**EXERCISE DESCRIPTION:** Please set down the whole listing again, precisely.

============

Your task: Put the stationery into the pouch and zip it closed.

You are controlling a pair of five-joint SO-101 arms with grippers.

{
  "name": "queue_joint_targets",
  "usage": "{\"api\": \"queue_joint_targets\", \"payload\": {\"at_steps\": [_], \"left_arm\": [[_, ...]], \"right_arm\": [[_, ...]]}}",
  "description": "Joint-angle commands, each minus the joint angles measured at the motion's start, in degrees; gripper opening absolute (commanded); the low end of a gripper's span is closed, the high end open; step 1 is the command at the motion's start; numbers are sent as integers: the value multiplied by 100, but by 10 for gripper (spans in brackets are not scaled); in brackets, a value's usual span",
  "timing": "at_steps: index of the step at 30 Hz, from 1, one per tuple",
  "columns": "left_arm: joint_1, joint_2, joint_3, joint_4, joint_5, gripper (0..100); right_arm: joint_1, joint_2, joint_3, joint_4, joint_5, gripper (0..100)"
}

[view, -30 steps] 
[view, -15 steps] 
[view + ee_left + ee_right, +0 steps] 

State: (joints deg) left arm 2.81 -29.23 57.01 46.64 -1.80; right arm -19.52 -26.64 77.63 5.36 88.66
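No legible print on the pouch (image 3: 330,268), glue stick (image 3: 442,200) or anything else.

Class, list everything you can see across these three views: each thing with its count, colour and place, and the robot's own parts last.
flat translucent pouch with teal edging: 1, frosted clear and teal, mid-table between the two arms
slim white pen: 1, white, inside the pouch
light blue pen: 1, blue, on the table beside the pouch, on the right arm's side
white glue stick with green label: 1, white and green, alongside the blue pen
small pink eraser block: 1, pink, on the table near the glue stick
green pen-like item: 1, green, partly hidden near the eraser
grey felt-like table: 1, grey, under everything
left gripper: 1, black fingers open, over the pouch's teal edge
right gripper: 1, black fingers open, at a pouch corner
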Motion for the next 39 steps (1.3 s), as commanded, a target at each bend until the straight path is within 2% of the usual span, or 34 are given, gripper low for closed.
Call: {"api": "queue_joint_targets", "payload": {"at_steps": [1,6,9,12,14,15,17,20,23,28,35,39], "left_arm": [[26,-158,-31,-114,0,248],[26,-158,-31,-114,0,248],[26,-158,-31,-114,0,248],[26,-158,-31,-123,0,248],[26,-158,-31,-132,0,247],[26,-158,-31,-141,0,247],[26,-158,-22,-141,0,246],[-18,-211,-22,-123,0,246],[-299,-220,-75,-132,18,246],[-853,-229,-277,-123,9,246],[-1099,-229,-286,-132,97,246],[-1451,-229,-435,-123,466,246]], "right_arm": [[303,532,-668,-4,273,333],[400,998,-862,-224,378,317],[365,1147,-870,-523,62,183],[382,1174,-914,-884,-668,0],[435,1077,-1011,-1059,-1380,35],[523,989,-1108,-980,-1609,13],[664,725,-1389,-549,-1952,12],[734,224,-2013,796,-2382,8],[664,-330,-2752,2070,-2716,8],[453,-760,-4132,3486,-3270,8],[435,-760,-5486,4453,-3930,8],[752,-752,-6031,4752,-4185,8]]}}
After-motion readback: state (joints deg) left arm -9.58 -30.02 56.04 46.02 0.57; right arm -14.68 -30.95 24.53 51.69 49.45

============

**YOUR SOLUTION:**
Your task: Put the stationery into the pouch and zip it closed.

You are controlling a pair of five-joint SO-101 arms with grippers.

{
  "name": "queue_joint_targets",
  "usage": "{\"api\": \"queue_joint_targets\", \"payload\": {\"at_steps\": [_], \"left_arm\": [[_, ...]], \"right_arm\": [[_, ...]]}}",
  "description": "Joint-angle commands, each minus the joint angles measured at the motion's start, in degrees; gripper opening absolute (commanded); the low end of a gripper's span is closed, the high end open; step 1 is the command at the motion's start; numbers are sent as integers: the value multiplied by 100, but by 10 for gripper (spans in brackets are not scaled); in brackets, a value's usual span",
  "timing": "at_steps: index of the step at 30 Hz, from 1, one per tuple",
  "columns": "left_arm: joint_1, joint_2, joint_3, joint_4, joint_5, gripper (0..100); right_arm: joint_1, joint_2, joint_3, joint_4, joint_5, gripper (0..100)"
}

[view, -30 steps] 
[view, -15 steps] 
[view + ee_left + ee_right, +0 steps] 

State: (joints deg) left arm 2.81 -29.23 57.01 46.64 -1.80; right arm -19.52 -26.64 77.63 5.36 88.66
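No legible print on the pouch (image 3: 330,268), glue stick (image 3: 442,200) or anything else.

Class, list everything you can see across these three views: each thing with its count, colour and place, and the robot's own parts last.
flat translucent pouch with teal edging: 1, frosted clear and teal, mid-table between the two arms
slim white pen: 1, white, inside the pouch
light blue pen: 1, blue, on the table beside the pouch, on the right arm's side
white glue stick with green label: 1, white and green, alongside the blue pen
small pink eraser block: 1, pink, on the table near the glue stick
green pen-like item: 1, green, partly hidden near the eraser
grey felt-like table: 1, grey, under everything
left gripper: 1, black fingers open, over the pouch's teal edge
right gripper: 1, black fingers open, at a pouch corner
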Motion for the next 39 steps (1.3 s), as commanded, a target at each bend until the straight path is within 2% of the usual span, or 34 are given, gripper low for closed.
Call: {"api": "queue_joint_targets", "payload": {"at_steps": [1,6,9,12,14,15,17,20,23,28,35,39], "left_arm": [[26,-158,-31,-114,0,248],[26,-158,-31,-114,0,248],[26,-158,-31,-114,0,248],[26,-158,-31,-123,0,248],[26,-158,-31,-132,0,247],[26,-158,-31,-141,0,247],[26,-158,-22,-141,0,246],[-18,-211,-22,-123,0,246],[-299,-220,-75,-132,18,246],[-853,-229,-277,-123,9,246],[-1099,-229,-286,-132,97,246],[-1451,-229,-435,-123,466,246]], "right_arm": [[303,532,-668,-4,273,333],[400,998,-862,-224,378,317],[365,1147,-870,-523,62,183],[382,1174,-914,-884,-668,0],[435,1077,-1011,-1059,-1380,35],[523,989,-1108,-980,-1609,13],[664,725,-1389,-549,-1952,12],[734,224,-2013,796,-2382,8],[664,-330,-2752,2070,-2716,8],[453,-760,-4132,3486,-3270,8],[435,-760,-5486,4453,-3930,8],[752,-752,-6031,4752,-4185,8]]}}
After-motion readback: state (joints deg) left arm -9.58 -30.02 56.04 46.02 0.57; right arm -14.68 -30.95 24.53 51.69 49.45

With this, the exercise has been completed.